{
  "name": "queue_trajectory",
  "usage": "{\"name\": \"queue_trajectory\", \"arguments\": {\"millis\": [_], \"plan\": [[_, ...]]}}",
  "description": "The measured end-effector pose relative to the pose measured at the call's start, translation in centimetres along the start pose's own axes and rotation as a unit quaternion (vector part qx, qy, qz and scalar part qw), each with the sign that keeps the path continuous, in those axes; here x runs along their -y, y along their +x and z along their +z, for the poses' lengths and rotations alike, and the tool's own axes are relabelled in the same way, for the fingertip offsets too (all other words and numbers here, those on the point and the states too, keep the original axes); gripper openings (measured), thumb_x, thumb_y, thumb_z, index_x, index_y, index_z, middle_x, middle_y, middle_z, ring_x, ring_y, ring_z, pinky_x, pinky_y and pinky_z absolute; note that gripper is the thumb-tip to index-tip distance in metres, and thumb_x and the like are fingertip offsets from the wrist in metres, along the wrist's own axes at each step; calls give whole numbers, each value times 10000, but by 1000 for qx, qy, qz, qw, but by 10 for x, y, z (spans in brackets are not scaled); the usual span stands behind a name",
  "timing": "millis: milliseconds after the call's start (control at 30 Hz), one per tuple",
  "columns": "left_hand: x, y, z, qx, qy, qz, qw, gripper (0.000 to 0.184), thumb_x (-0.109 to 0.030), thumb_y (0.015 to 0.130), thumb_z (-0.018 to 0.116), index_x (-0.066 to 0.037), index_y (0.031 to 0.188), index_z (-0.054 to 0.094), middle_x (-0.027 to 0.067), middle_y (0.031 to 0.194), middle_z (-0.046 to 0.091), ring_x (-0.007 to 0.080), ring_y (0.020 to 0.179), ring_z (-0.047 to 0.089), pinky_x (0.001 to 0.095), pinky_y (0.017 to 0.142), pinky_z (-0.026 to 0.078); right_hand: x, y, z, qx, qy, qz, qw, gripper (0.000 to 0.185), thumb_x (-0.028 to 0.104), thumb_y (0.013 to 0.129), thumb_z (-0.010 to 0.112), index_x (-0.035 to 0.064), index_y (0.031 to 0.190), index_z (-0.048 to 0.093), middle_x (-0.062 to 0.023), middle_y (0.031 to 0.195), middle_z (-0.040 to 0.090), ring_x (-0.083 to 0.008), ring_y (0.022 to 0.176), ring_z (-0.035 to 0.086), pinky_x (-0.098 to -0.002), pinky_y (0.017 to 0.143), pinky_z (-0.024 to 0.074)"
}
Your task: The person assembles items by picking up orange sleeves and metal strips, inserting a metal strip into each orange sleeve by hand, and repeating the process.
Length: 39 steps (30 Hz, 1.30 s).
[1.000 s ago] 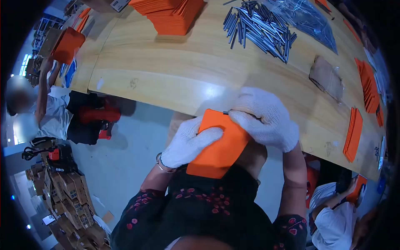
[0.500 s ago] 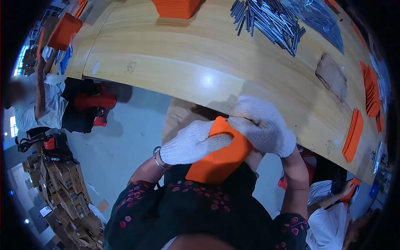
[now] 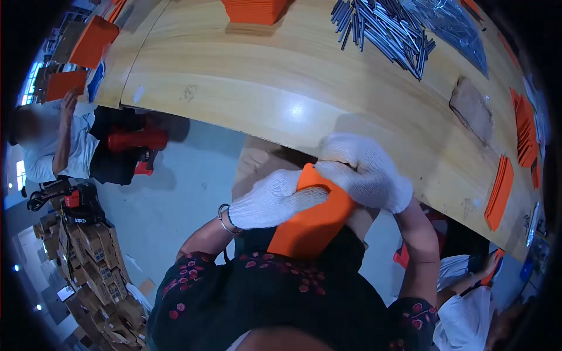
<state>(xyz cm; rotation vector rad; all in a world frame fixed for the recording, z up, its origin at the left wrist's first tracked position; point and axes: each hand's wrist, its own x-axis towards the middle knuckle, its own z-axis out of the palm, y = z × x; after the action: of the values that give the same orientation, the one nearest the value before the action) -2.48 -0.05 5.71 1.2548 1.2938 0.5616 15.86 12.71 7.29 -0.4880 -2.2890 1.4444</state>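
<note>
An orange sheet-like piece (image 3: 313, 225), folded or curved with a narrow upper end, is held in front of my body below the table edge. My left hand (image 3: 269, 200), in a white knit glove, grips it from the left, with the thumb lying across its front. My right hand (image 3: 369, 172), also gloved, is closed at its narrow upper end, thumb and fingers pinched together. Whatever lies between those right fingers is hidden. A small dark spot shows at the piece's top, beside the right fingertips.
On the wooden table (image 3: 234, 76) lie a pile of metal rods (image 3: 386, 32), a plastic bag (image 3: 451, 26), a brown pad (image 3: 471, 111) and orange stacks (image 3: 254, 10). Co-workers sit at left (image 3: 64, 143) and lower right (image 3: 462, 310). Cardboard boxes (image 3: 93, 251) are piled at left.
My hands keep nearly the same hold, the right shifting slightly left. The co-worker at left now has a raised hand at an orange piece. The view has shifted a little.
</note>
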Motion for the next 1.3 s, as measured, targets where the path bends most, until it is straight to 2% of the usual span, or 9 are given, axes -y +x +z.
{"name": "queue_trajectory", "arguments": {"millis": [100,267,433,600,767,967,1100,1267,1300], "plan": [[-5,1,-4,21,-4,-15,1000,340,-273,944,614,5,1138,631,99,966,686,171,808,628,277,729,503,-6,2,3,30,11,24,999,192,170,889,609,-7,832,658,-100,810,626,-252,680,523,-345,685,461],[-4,-2,0,-4,-43,-33,999,339,-265,945,601,13,1137,630,95,932,676,152,775,600,275,695,486,-9,7,6,40,55,20,998,249,210,890,589,-20,822,654,-107,811,634,-256,679,519,-349,702,460],[-13,-3,0,-14,-15,-61,998,332,-256,944,595,24,1118,631,79,880,665,133,746,573,274,678,478,-7,9,4,57,50,34,997,264,219,870,598,-37,828,646,-120,809,631,-259,680,521,-353,700,455],[-9,-1,3,-32,-12,-42,999,311,-254,942,602,21,1083,640,58,829,649,120,709,549,259,656,468,-9,9,5,47,53,29,997,276,222,865,593,-48,818,631,-136,809,627,-261,685,520,-356,690,446],[-8,-1,4,-32,-16,-51,998,293,-243,936,615,18,1069,641,45,809,640,105,698,538,239,637,458,-5,9,5,50,97,47,993,183,146,852,592,-36,829,603,-91,796,587,-217,718,492,-321,728,435],[-14,0,0,10,-2,-110,994,412,-364,963,551,8,1112,643,90,923,682,176,732,597,278,704,490,-7,6,3,71,49,67,994,192,159,863,575,-27,887,619,-102,863,622,-233,773,534,-321,762,442],[-11,0,3,-6,-61,-106,992,332,-297,949,583,4,1069,655,38,849,644,107,672,527,238,643,456,-15,3,6,19,2,-52,998,227,174,874,556,-21,953,640,-115,963,644,-250,846,568,-317,797,448],[-10,2,12,-120,-216,-49,968,205,-149,907,619,6,1035,659,23,845,642,80,715,520,209,654,440,-13,-1,13,-34,50,51,997,265,170,892,528,-13,1045,642,-128,1031,643,-253,899,576,-319,825,452],[-10,5,14,-117,-216,-49,968,205,-149,907,619,6,1035,659,23,845,642,80,715,520,209,654,440,-12,-2,15,-37,49,54,997,265,170,892,528,-13,1045,642,-128,1031,643,-253,899,576,-319,825,452]]}}
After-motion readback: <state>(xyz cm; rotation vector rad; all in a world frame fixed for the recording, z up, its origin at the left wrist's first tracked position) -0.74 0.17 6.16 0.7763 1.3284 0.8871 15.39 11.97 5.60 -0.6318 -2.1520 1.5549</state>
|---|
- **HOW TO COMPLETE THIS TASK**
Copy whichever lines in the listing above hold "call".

- **ANSWER BOX**
  "description": "The measured end-effector pose relative to the pose measured at the call's start, translation in centimetres along the start pose's own axes and rotation as a unit quaternion (vector part qx, qy, qz and scalar part qw), each with the sign that keeps the path continuous, in those axes; here x runs along their -y, y along their +x and z along their +z, for the poses' lengths and rotations alike, and the tool's own axes are relabelled in the same way, for the fingertip offsets too (all other words and numbers here, those on the point and the states too, keep the original axes); gripper openings (measured), thumb_x, thumb_y, thumb_z, index_x, index_y, index_z, middle_x, middle_y, middle_z, ring_x, ring_y, ring_z, pinky_x, pinky_y and pinky_z absolute; note that gripper is the thumb-tip to index-tip distance in metres, and thumb_x and the like are fingertip offsets from the wrist in metres, along the wrist's own axes at each step; calls give whole numbers, each value times 10000, but by 1000 for qx, qy, qz, qw, but by 10 for x, y, z (spans in brackets are not scaled); the usual span stands behind a name",
  "timing": "millis: milliseconds after the call's start (control at 30 Hz), one per tuple",

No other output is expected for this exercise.